Claves para una cultura organizacional saludable

La cultura organizacional es el conjunto de valores, normas y prácticas que definen la identidad y el funcionamiento interno de una organización y como se relaciona con el exterior. Esta influye en todo, desde la toma de decisiones hasta la forma en que se resuelven los conflictos. La cultura organizacional podría ser definida como el alma de una institución. Por ello algunas organizaciones tienen un ambiente más colaborativo, innovador o más tradicional que otras. Es la esencia que permite diferenciarse una organización de otras.
La cultura organizacional funciona como una especie de barrera a la penetración de tendencias indeseables y valores negativos provenientes del entorno exterior.
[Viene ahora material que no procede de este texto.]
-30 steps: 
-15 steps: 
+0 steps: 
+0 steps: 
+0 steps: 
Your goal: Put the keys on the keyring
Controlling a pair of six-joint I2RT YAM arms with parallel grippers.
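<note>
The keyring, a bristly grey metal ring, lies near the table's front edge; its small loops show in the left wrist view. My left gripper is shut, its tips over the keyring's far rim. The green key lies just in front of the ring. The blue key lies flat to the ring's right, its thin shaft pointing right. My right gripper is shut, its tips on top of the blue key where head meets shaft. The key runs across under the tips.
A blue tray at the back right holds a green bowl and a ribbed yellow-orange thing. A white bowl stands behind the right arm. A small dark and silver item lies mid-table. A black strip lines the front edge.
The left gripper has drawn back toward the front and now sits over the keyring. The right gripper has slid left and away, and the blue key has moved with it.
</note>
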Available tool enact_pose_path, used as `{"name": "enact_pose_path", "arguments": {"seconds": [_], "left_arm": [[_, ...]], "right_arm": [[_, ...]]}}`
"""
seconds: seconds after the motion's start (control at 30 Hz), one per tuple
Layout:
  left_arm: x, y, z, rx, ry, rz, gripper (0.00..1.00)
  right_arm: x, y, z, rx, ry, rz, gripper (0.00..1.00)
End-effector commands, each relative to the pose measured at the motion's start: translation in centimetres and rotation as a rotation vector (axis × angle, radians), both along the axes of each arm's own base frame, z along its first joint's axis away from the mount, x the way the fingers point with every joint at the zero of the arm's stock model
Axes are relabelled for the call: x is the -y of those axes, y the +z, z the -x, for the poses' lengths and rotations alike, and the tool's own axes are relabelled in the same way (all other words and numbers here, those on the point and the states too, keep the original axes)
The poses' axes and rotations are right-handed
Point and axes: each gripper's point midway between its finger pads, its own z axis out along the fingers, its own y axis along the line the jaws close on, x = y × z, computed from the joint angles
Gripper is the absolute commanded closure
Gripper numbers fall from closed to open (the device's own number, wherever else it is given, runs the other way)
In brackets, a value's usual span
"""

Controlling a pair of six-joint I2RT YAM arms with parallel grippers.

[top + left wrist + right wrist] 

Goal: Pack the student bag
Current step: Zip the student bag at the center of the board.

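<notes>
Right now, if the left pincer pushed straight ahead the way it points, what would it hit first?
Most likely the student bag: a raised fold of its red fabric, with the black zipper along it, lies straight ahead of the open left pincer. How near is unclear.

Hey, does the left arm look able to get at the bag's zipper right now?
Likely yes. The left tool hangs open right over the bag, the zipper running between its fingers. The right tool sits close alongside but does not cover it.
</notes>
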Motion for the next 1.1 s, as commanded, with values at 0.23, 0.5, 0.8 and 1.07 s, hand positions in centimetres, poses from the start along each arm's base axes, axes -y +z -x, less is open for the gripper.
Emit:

Los componentes principales de la cultura organizacional son los siguientes:
– Valores centrales: principios fundamentales que guían el comportamiento organizacional. Ej: la colaboración.
– Normas de comportamiento: expectativas implícitas y explícitas sobre cómo actuar: Ej.: hora de entrada
– Símbolos y rituales: prácticas que refuerzan la identidad cultural. Ej. La bandera.
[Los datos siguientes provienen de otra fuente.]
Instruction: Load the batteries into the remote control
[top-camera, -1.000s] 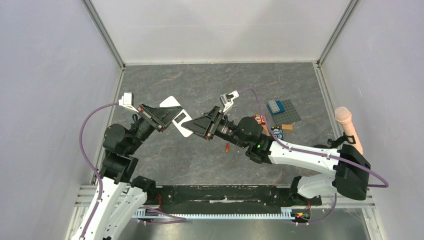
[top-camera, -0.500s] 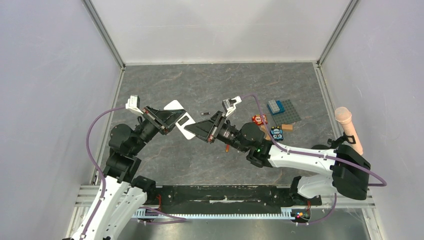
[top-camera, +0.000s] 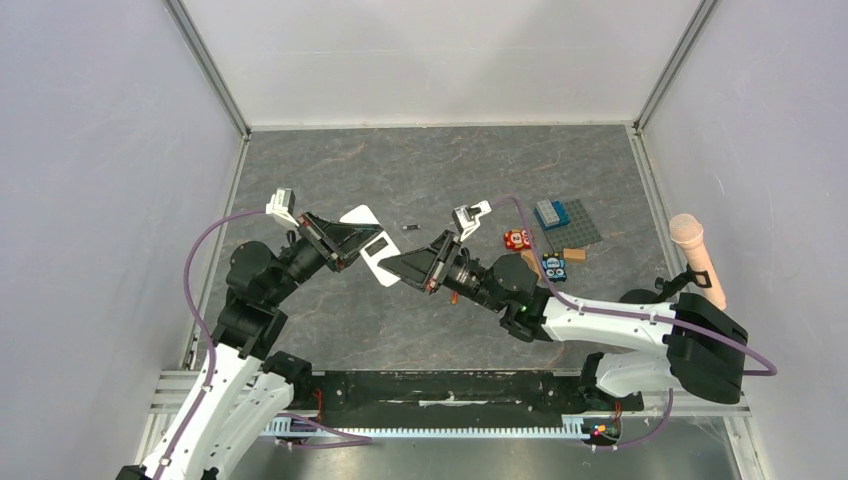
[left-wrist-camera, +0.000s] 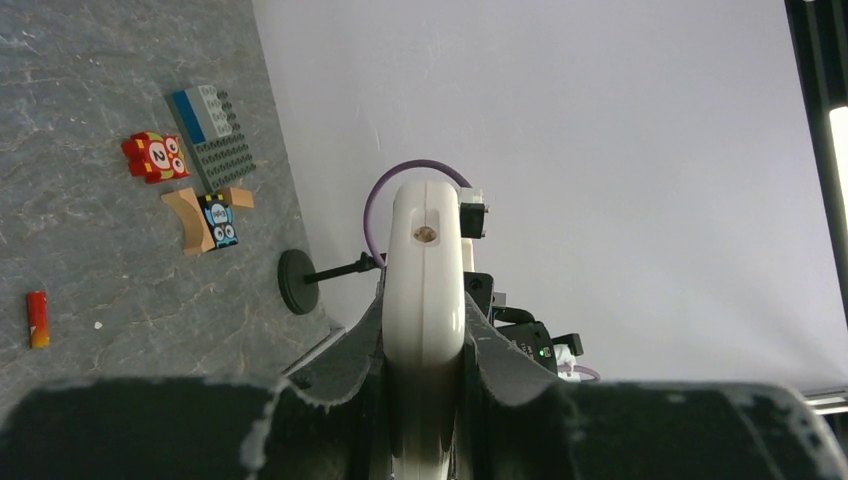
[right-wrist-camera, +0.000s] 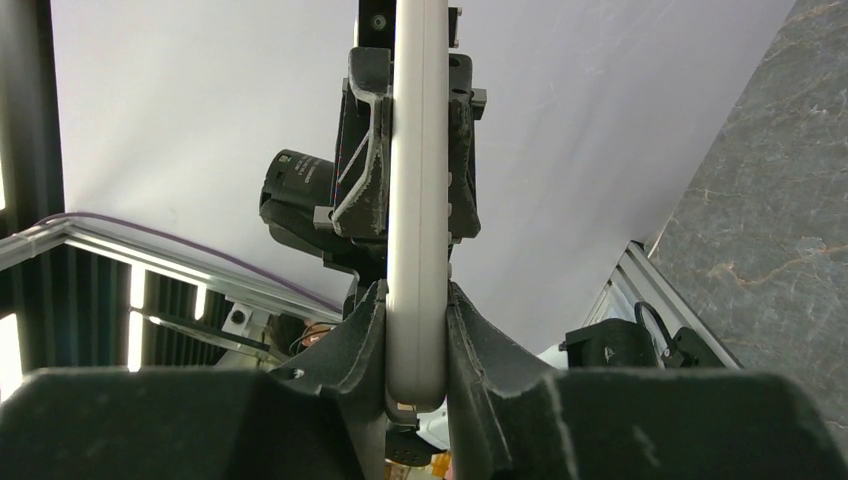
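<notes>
left gripper (top-camera: 353, 242) and right gripper (top-camera: 404, 266) both pinch remote control (top-camera: 380, 262) from opposite edges, bay side up between them; dark battery (top-camera: 408, 227), orange battery (left-wrist-camera: 38, 320) lie loose, nearer right arm

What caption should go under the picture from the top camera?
Left fingers and right fingers pinch the white remote control between the two arms.

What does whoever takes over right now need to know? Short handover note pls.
Left pincer: shut on the remote control, which is held off the table.
Right pincer: shut on the remote's other end.
Loose on the table: dark battery beyond the remote, orange-red battery on its near side.
Done: remote lifted; a dark opening on it looks like the open bay.
Left: seat both batteries; one pincer must let go first.
</notes>
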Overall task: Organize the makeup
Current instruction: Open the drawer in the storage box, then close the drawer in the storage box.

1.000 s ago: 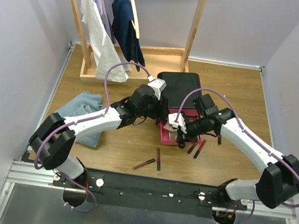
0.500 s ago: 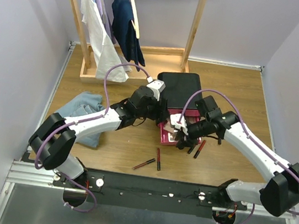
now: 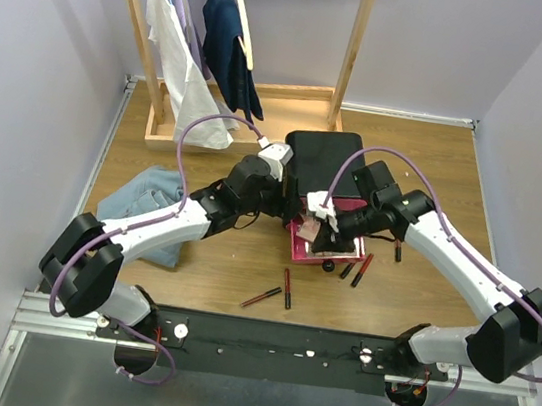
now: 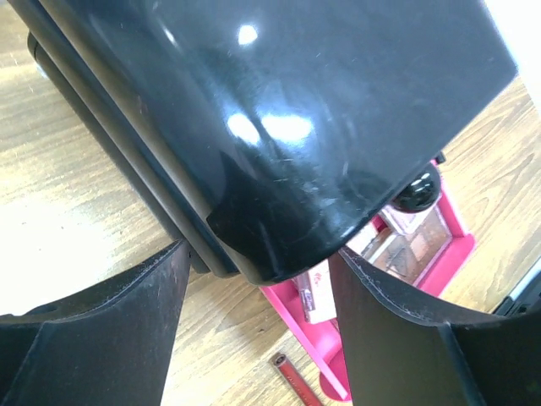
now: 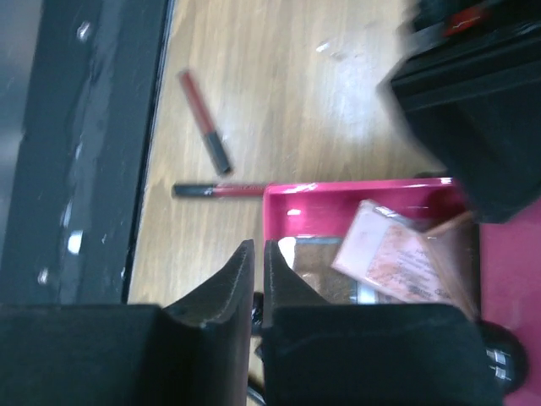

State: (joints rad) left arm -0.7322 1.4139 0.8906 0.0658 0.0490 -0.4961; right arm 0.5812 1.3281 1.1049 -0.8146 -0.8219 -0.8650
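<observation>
Two pincers at the drawer box — one bracing, one over the open drawer.
Left pincer (image 4: 259, 254) stands wide, its fingers straddling a left corner of the black box (image 4: 279, 110), probably to steady it; whether they press I cannot tell. Right pincer (image 5: 258, 247) is all but closed, nothing visible between its fingers, hovering above the pulled-out pink drawer (image 5: 338, 190) where eyeshadow palettes (image 5: 385, 254) already lie. Several lip tubes (image 5: 203, 123) lie loose on the counter (image 5: 279, 85) on the drawer's near side — likely next.
</observation>
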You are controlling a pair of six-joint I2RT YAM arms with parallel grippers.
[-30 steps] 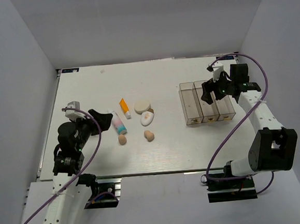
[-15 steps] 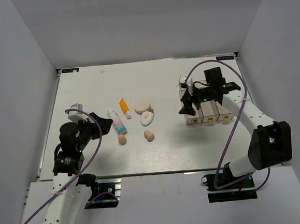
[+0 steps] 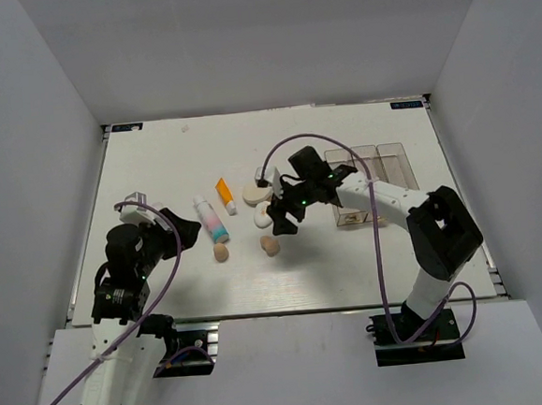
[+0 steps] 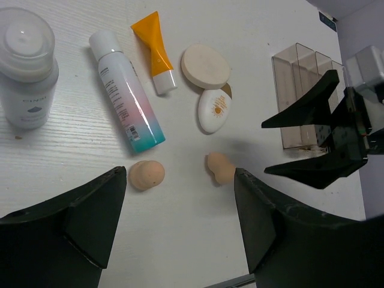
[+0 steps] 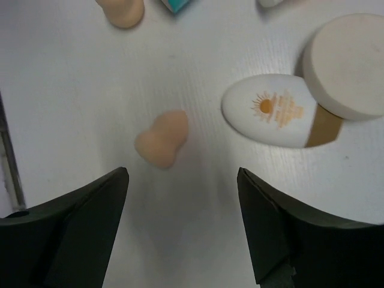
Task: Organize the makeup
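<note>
The makeup lies left of centre on the white table: an orange tube (image 3: 224, 195) (image 4: 155, 53), a white-pink-blue tube (image 3: 212, 218) (image 4: 127, 90), a round cream compact (image 3: 255, 193) (image 4: 206, 66) (image 5: 348, 66), a white oval piece (image 3: 264, 217) (image 4: 215, 110) (image 5: 276, 117), and two beige sponges (image 3: 221, 252) (image 3: 271, 246) (image 4: 146, 174) (image 4: 221, 167) (image 5: 162, 139). My right gripper (image 3: 280, 217) (image 5: 183, 228) is open and empty, hovering over the right sponge and the oval piece. My left gripper (image 3: 184, 230) (image 4: 180, 228) is open and empty, left of the tubes.
The clear three-compartment box (image 3: 373, 180) (image 4: 300, 90) stands right of centre, behind the right arm. A white jar (image 4: 27, 66) stands left of the tubes in the left wrist view. White walls surround the table.
My right arm has swung left from the clear box to above the oval piece and the right sponge. My left arm has shifted slightly. The makeup has not moved.
</note>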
Una cultura organizacional saludable, se puede detectar porque las personas se sienten valoradas y motivadas, no solo crecen individualmente: también hacen crecer a la organización. Además, se pueden apreciar líderes accesibles y un ambiente en el que las personas pueden actuar de forma genuinas y sin temor,
Existen elementos de la cultura organizacional que, si no se identifican y corrigen a tiempo, tienen el potencial de generar un ambiente tóxico y desmotivan a los miembros. Algunos de ellos son los siguientes
– Incoherencia de valores. Cuando los valores que la organización que promueve no se reflejan en las acciones diarias de sus integrantes. Si la organización declara transparencia, pero las decisiones clave se toman a puerta cerrada, o si habla de respeto y se toleran conductas inapropiadas, los miembros de la organización se sienten desorientados y desmotivados.
– Falta de reconocimiento. Un entorno donde los logros y esfuerzos de las personas pasan inadvertidos o son omitidos se convierte en un lugar desmotivador. Las personas necesitan sentirse valoradas no solo por sus resultados, también por su entrega y contribución a la organización. La ausencia de reconocimiento fomenta la apatía y el desinterés.
– Mala comunicación. Esta genera un clima de incertidumbre, afectando la productividad y el compromiso de los miembros de la organización.
Para mejorar la cultura organizacional, es necesario seguir algunos pasos como los siguientes:
– Cuidar el bienestar emocional: Implementar programas de bienestar emocional que promuevan la salud mental de los miembros de la organización como; asesoramiento psicológico o actividades para reducir el estrés. Igualmente, el reconocimiento oportuno de logros.
– Equilibrio entre vida laboral y personal: Fomentar un equilibrio saludable entre el trabajo y la vida personal ayuda a prevenir el agotamiento y promueve el bienestar de los miembros de la organización.
– Crear un ambiente de confianza: Establecer relaciones basadas en la confianza y el respeto mutuo, donde los miembros de la organización se sientan seguros para expresarse libremente y tomar decisiones informadas.
– Establecer mecanismos efectivos para gestionar conflictos y resolver disputas de manera constructiva. De ser posible basadas en el ganar-ganar.